Work item =
Since the listing below shows pictures, leave them out and write out exactly the lines from the line with "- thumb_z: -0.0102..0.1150" to the line with "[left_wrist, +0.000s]", both included, and no others.

Given entries =
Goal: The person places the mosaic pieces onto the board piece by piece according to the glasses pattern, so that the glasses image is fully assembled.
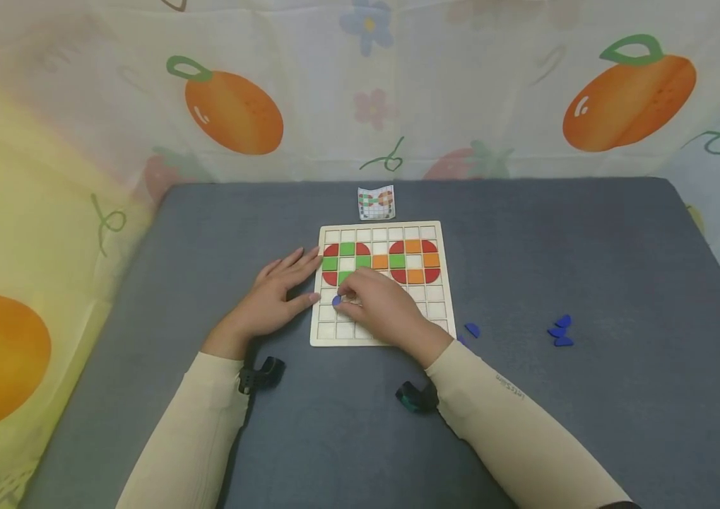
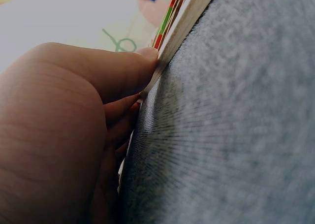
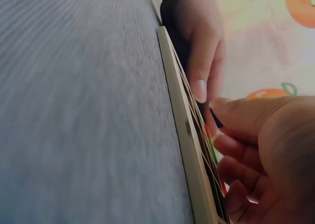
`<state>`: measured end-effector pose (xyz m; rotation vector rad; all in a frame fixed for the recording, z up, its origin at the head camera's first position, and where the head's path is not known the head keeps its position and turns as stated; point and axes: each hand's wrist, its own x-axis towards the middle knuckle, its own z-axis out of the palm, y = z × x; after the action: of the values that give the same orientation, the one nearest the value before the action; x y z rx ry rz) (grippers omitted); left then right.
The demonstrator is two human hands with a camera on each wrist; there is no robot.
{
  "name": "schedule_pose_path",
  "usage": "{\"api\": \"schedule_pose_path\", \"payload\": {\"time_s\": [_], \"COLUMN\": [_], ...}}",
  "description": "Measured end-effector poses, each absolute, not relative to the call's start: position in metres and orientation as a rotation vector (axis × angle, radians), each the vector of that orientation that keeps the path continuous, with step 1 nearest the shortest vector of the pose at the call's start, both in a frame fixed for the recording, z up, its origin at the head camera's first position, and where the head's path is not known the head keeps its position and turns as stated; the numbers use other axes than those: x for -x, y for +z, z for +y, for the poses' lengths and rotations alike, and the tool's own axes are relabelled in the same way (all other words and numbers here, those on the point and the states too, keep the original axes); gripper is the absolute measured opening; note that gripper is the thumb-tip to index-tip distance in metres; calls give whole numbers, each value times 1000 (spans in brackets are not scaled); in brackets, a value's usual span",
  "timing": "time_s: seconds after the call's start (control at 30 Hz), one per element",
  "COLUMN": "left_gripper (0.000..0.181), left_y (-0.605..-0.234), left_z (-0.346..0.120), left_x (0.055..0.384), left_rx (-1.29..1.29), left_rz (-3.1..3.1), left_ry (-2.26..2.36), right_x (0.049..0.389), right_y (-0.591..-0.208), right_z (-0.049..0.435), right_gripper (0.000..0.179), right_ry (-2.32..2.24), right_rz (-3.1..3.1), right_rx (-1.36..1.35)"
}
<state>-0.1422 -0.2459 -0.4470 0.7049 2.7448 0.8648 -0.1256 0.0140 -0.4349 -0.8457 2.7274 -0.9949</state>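
A wooden grid board (image 1: 385,338) lies on the grey table, with red, green and orange tiles set in two ring shapes joined by an orange tile (image 1: 380,261). My right hand (image 1: 388,304) is over the board and pinches a blue quarter-round tile (image 1: 336,300) between thumb and finger, above the left cells. In the right wrist view the dark blue tile (image 3: 216,118) shows at the thumb tip. At the board's left edge my left hand (image 1: 267,300) lies with fingers extended, the thumb touching the rim. Part of the left ring is hidden behind the right hand.
A small pattern card (image 1: 376,203) stands behind the board. One blue tile (image 1: 472,330) lies just right of the board, another partly hidden near the right wrist. Farther right is a small group of blue tiles (image 1: 563,341). A fruit-print cloth (image 1: 321,85) hangs behind the table.
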Motion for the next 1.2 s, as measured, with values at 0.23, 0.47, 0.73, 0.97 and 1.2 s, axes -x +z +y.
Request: {"api": "schedule_pose_path", "payload": {"time_s": [0.23,0.47,0.73,0.97,1.2], "left_gripper": [75,74,74,75,74], "left_y": [-447,-449,-447,-448,-448], "left_z": [-247,-247,-246,-246,-246], "left_x": [142,143,142,142,142], "left_rx": [-698,-702,-695,-701,-697], "left_rz": [2748,2754,2746,2743,2747], "left_ry": [871,869,873,863,858], "right_x": [131,132,131,131,131], "right_y": [-442,-446,-446,-444,-447], "right_z": [-1,-7,-2,1,2], "right_gripper": [23,26,34,30,30], "right_ry": [-912,-837,-771,-754,-785], "right_rz": [2792,2849,2824,2792,2786], "right_rx": [808,791,933,950,957]}}
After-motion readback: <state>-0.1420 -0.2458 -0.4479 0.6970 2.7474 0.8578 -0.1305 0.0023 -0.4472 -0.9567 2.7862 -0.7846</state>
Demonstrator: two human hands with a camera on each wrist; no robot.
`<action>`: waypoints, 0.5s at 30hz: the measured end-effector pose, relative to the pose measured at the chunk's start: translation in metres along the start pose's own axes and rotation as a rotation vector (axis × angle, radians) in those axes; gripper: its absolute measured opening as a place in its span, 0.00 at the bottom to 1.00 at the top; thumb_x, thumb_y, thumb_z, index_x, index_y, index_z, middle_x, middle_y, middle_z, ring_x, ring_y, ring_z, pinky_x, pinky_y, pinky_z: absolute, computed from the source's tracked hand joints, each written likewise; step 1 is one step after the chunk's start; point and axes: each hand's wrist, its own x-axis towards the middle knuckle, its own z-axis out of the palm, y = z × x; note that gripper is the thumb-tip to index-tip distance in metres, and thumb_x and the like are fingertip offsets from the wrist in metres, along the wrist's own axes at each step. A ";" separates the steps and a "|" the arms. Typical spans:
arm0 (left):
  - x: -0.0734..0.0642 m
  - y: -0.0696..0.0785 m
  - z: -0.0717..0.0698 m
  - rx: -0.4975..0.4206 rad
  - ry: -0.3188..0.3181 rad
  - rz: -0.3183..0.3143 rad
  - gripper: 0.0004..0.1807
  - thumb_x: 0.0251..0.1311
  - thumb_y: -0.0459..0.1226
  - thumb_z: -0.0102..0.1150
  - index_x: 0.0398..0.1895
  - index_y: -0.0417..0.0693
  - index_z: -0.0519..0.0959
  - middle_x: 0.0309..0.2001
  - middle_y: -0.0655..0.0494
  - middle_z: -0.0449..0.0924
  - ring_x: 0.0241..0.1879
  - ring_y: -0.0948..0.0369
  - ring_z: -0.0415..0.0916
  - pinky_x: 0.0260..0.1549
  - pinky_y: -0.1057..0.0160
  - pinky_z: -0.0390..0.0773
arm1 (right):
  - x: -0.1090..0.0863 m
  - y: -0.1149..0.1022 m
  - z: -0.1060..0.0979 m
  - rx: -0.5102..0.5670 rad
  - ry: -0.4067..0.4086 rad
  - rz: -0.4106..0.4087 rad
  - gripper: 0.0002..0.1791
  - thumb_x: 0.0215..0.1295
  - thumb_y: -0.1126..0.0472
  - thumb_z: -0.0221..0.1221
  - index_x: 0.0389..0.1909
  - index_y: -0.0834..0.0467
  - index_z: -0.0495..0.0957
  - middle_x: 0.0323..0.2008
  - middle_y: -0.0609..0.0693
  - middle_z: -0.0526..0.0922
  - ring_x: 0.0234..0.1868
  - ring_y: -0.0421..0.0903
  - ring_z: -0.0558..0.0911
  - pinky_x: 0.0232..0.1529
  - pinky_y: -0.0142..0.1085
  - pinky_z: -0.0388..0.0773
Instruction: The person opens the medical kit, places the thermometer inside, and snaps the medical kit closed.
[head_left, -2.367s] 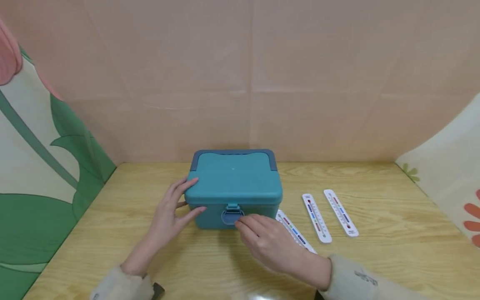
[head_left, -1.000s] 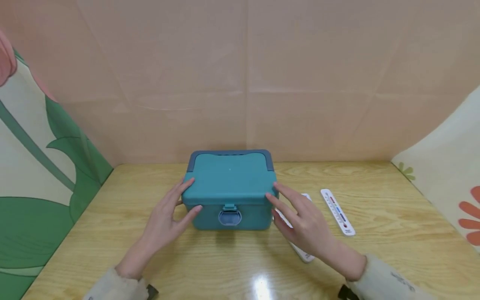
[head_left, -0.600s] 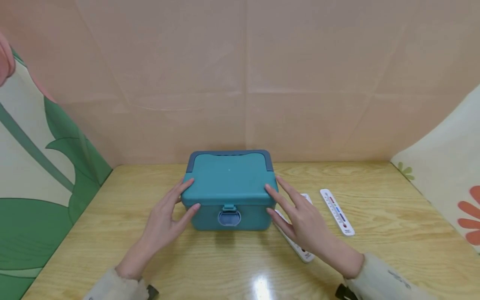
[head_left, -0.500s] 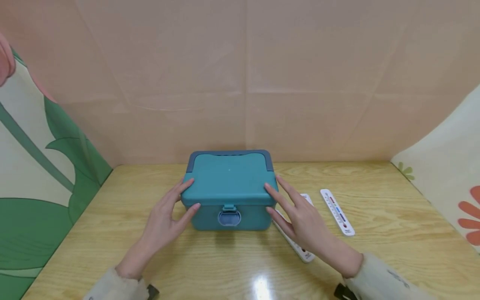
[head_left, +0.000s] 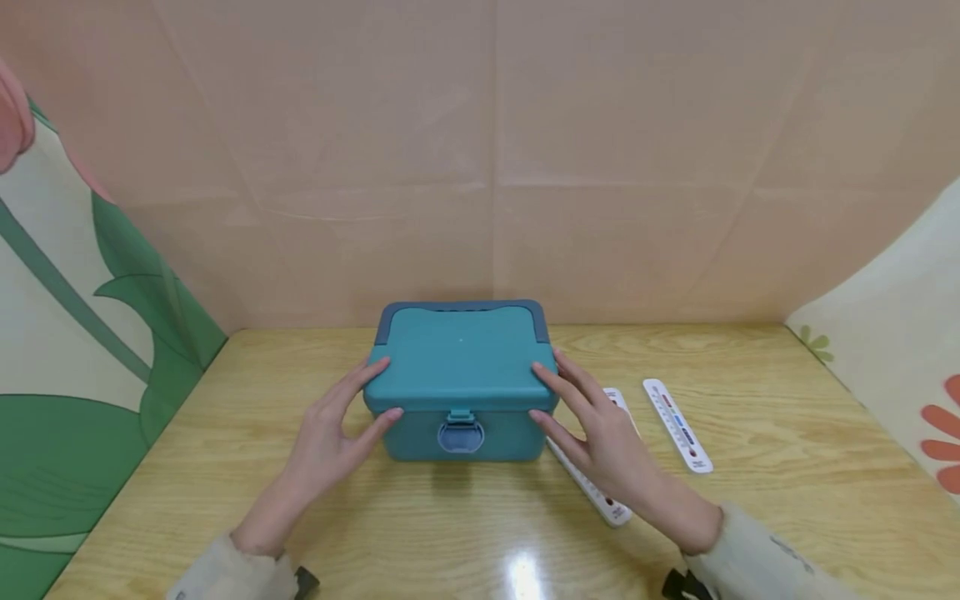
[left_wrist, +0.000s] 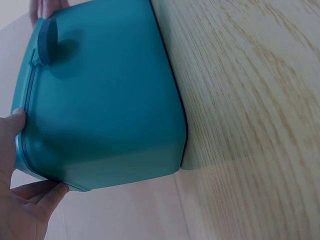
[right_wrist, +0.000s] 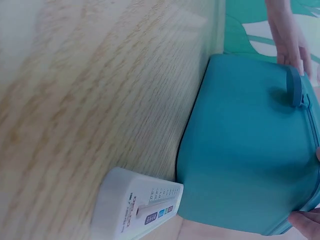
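Observation:
A teal storage box (head_left: 461, 358) stands on the table, its lid down and its dark blue handle (head_left: 384, 323) folded flat. From its front the round-ended latch (left_wrist: 47, 42) sticks out, away from the wall. My left hand (head_left: 326, 446) grips the lid's left front corner, thumb at the front seam and index finger on top. On the opposite corner my right hand (head_left: 618, 450) does the same. Beside the box, partly behind the right hand, lie two white thermometers: the nearer thermometer (head_left: 603, 504) and the farther thermometer (head_left: 613, 395). The right wrist view shows one thermometer (right_wrist: 145, 202) close by the box.
A third thermometer (head_left: 678, 427) lies farther right on the wooden table (head_left: 810, 467). Behind the table hangs a plain pinkish cloth (head_left: 480, 167). Flower-printed cloth (head_left: 112, 275) borders the left side, with more on the right.
My right hand has left the latch and moved up and right to the lid's right front corner, where it now grips. My left hand stays on the left corner.

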 end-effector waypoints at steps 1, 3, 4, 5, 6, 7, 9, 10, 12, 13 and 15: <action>0.000 0.000 0.000 0.001 0.001 0.001 0.38 0.50 0.36 0.72 0.67 0.55 0.69 0.65 0.41 0.70 0.62 0.42 0.69 0.57 0.39 0.73 | 0.000 0.000 0.000 0.001 0.005 -0.003 0.33 0.60 0.61 0.65 0.67 0.56 0.68 0.66 0.64 0.66 0.55 0.60 0.79 0.45 0.48 0.83; 0.000 0.000 0.000 0.005 0.004 0.006 0.38 0.50 0.36 0.72 0.67 0.55 0.69 0.64 0.41 0.70 0.62 0.42 0.70 0.56 0.40 0.73 | 0.001 0.000 0.001 0.001 0.016 -0.007 0.32 0.60 0.61 0.66 0.66 0.56 0.69 0.65 0.64 0.67 0.54 0.60 0.80 0.44 0.49 0.84; 0.001 0.000 0.000 0.007 0.004 0.009 0.38 0.49 0.36 0.72 0.67 0.55 0.69 0.64 0.41 0.70 0.62 0.42 0.70 0.56 0.40 0.73 | 0.001 0.000 0.001 -0.001 0.024 -0.011 0.32 0.59 0.61 0.66 0.65 0.56 0.69 0.65 0.64 0.68 0.54 0.60 0.80 0.44 0.49 0.84; 0.001 0.000 0.000 0.009 0.004 0.012 0.39 0.49 0.36 0.72 0.67 0.55 0.69 0.64 0.41 0.70 0.62 0.42 0.70 0.56 0.40 0.73 | 0.001 0.000 0.001 -0.003 0.034 -0.013 0.32 0.59 0.61 0.66 0.65 0.56 0.70 0.65 0.64 0.69 0.53 0.60 0.80 0.43 0.49 0.84; 0.001 0.000 0.000 0.009 0.005 0.016 0.39 0.49 0.35 0.72 0.67 0.54 0.69 0.64 0.41 0.70 0.61 0.42 0.70 0.56 0.41 0.74 | 0.001 0.000 0.001 -0.006 0.043 -0.015 0.31 0.59 0.61 0.66 0.65 0.56 0.70 0.64 0.64 0.69 0.53 0.60 0.80 0.43 0.50 0.83; 0.001 0.000 0.000 0.009 0.005 0.019 0.39 0.49 0.35 0.72 0.67 0.54 0.69 0.64 0.41 0.70 0.61 0.42 0.70 0.56 0.41 0.74 | 0.002 0.000 0.001 -0.008 0.049 -0.016 0.31 0.59 0.60 0.66 0.65 0.56 0.71 0.64 0.63 0.69 0.53 0.60 0.81 0.43 0.50 0.83; 0.001 0.000 0.000 0.009 0.005 0.024 0.39 0.49 0.35 0.72 0.67 0.53 0.69 0.64 0.41 0.70 0.61 0.42 0.70 0.56 0.41 0.74 | 0.002 -0.001 0.001 -0.012 0.059 -0.016 0.31 0.59 0.60 0.66 0.64 0.55 0.71 0.64 0.63 0.70 0.53 0.60 0.81 0.43 0.51 0.83; 0.001 -0.001 0.001 0.010 0.004 0.026 0.39 0.49 0.35 0.72 0.67 0.53 0.69 0.64 0.41 0.70 0.61 0.42 0.70 0.56 0.41 0.74 | 0.002 -0.001 0.001 -0.013 0.062 -0.016 0.30 0.59 0.60 0.66 0.64 0.55 0.71 0.64 0.63 0.70 0.53 0.60 0.80 0.43 0.51 0.83; 0.001 -0.001 0.001 0.011 0.004 0.030 0.39 0.48 0.35 0.73 0.67 0.53 0.69 0.64 0.41 0.70 0.61 0.42 0.70 0.56 0.41 0.74 | 0.002 -0.001 0.001 -0.011 0.062 -0.013 0.30 0.59 0.59 0.66 0.64 0.55 0.71 0.64 0.63 0.70 0.53 0.60 0.80 0.43 0.51 0.83; 0.001 -0.001 0.001 0.013 0.004 0.031 0.39 0.48 0.35 0.73 0.67 0.53 0.69 0.64 0.41 0.70 0.61 0.42 0.70 0.56 0.41 0.74 | 0.002 -0.001 0.001 -0.008 0.061 -0.012 0.30 0.59 0.59 0.66 0.64 0.55 0.71 0.63 0.63 0.70 0.53 0.60 0.80 0.43 0.51 0.83; 0.001 -0.001 0.001 0.015 0.005 0.033 0.39 0.48 0.34 0.73 0.67 0.53 0.69 0.64 0.40 0.70 0.61 0.42 0.70 0.56 0.41 0.74 | 0.002 -0.001 0.001 -0.005 0.058 -0.009 0.31 0.59 0.60 0.66 0.64 0.55 0.71 0.63 0.63 0.70 0.54 0.60 0.80 0.43 0.50 0.83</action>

Answer box =
  - thumb_z: -0.0102..0.1150
  - index_x: 0.0398..0.1895
  - index_y: -0.0417..0.0693
  - index_z: -0.0519..0.0959
  - middle_x: 0.0309..0.2001
  - middle_y: -0.0655..0.0494
  - middle_z: -0.0449..0.0924
  - ring_x: 0.0241..0.1879
  - ring_y: -0.0948..0.0369
  - ring_z: -0.0415..0.0916
  - pinky_x: 0.0260..0.1549
  - pinky_y: -0.1057..0.0160
  - pinky_z: -0.0390..0.0773
arm1 (right):
  - x: -0.1090..0.0863 m
  - y: -0.1149..0.1022 m
  - z: -0.1060..0.0979 m
  - rx: -0.5102..0.5670 rad
  - ry: -0.4067..0.4086 rad
  - rz: -0.4106..0.4087 rad
  - gripper: 0.0002..0.1791
  - thumb_x: 0.0215..0.1295
  - thumb_y: -0.1126..0.0472
  - thumb_z: -0.0221..0.1221
  - index_x: 0.0389..0.1909
  - index_y: -0.0834..0.0467
  - index_z: -0.0495..0.0957
  - middle_x: 0.0323..0.2008
  - middle_y: -0.0609..0.0693
  - middle_z: -0.0526..0.0922
  - ring_x: 0.0234..0.1868
  - ring_y: -0.0421..0.0903
  - ring_z: -0.0558..0.0911
  - pinky_x: 0.0232..0.1529
  - pinky_y: -0.0142..0.1085
  - pinky_z: -0.0388..0.0773
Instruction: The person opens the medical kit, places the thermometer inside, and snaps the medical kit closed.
[head_left, -2.367s] 
[head_left, -1.000s] 
[head_left, -0.600s] 
[head_left, -0.500s] 
[head_left, +0.000s] 
[left_wrist, +0.000s] 

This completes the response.